Un’analisi delle relazioni che sussistono fra 43mila corporation multinazionali ha identificatoun gruppo relativamente piccolo di società, specialmente banche, che esercitano un potere sproporzionato sull’economia globale.

I presupposti di questo studio hanno richiamato alcune critiche, ma gli analisti di sistemi complessi contattati da New Scientist sostengono che si tratta di uno sforzo originale inteso a sbrogliare i fili del controllo sull’economia globale.

Sostengono inoltre che se si avanzasse ulteriormente la spinta di tale analisi, essa sarebbe di aiuto per identificare i modi in grado di rendere il capitalismo globale più stabile.

L’idea che pochi banchieri controllino una grande porzione dell’economia globale potrebbe non essere una notizia agli occhi movimento Occupy Wall Street di New York né a quelli dei contestatori di altre parti (vedi le foto).
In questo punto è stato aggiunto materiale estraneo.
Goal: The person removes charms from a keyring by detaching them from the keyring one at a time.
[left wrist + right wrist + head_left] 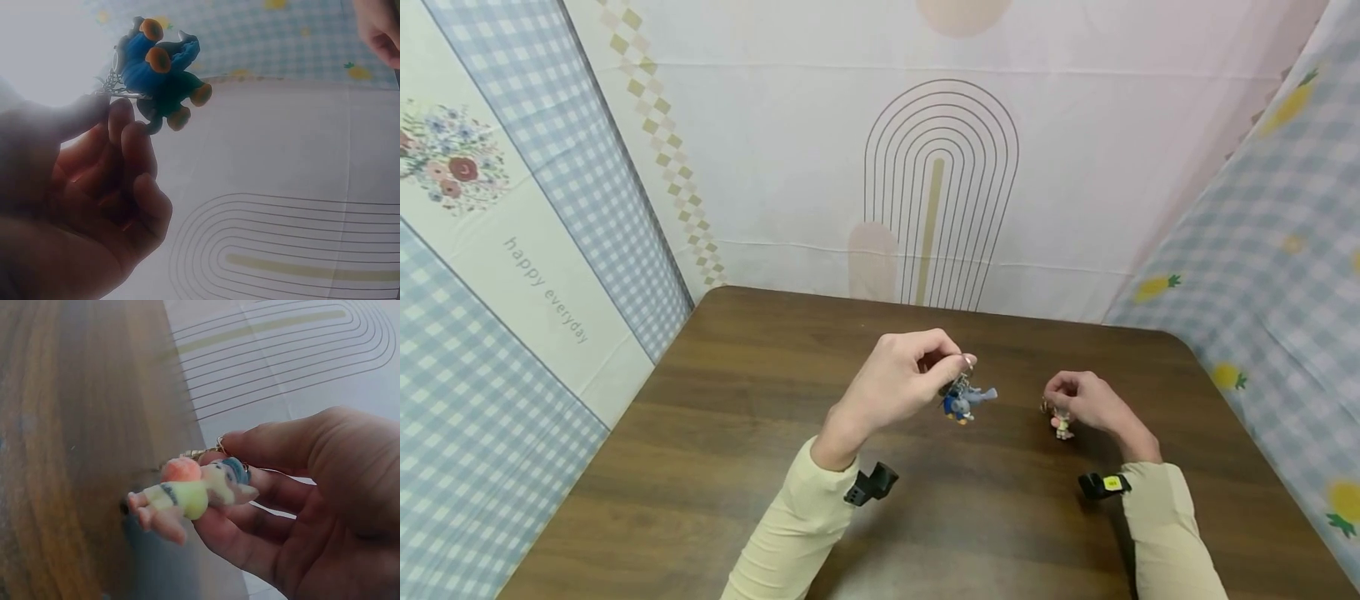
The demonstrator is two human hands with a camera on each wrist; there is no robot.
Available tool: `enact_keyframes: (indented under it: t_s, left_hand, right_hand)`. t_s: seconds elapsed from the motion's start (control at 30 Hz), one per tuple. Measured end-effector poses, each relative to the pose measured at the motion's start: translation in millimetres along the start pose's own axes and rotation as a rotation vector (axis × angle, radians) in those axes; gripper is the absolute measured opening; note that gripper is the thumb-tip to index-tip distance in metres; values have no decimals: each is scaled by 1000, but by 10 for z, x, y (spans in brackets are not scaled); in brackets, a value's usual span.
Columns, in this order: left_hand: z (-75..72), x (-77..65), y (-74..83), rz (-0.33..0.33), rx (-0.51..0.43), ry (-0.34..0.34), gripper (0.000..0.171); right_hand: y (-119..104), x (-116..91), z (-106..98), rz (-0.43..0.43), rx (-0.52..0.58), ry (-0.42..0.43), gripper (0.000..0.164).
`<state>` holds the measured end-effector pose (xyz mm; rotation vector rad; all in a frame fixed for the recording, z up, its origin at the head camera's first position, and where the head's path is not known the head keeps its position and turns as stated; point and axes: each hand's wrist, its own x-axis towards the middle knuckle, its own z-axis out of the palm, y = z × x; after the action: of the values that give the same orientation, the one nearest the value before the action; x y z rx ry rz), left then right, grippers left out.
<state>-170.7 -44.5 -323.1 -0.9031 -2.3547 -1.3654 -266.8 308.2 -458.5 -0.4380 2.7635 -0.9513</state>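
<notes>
My left hand [904, 377] pinches the metal ring of a figurine keychain above the table. Its figurines [159, 72] are blue and dark green with orange feet, and a short chain ties them to the ring. In the head view these keychain figurines [967, 404] dangle grey and blue below the fingertips. My right hand [1093, 402] holds a second keychain by its gold-coloured ring, lower and farther right. From it hangs a small figurine [190, 490] in yellow with a pink ball shape and a blue-green cap; in the right wrist view it lies sideways along the fingers.
Both hands are over a dark brown wooden table [760, 400] with rounded far corners. A white patterned cloth [775, 167] hangs behind its far edge. Checked cloths hang at the left [550, 150] and right. Each wrist wears a black camera strap [871, 483].
</notes>
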Motion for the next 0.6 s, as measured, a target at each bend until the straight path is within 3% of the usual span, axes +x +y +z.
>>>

Tuttavia, questo studio, condotto da un trio di teorici dei sistemi complessi presso il Politecnico Federale di Zurigo in Svizzera, è la prima ricerca che va oltre le ideologie, per identificare empiricamente una simile rete di potere. L’opera combina la matematica collaudata nel modellare i sistemi naturali con dati aziendali completi, per fare una mappa delle proprietà fra le multinazionali.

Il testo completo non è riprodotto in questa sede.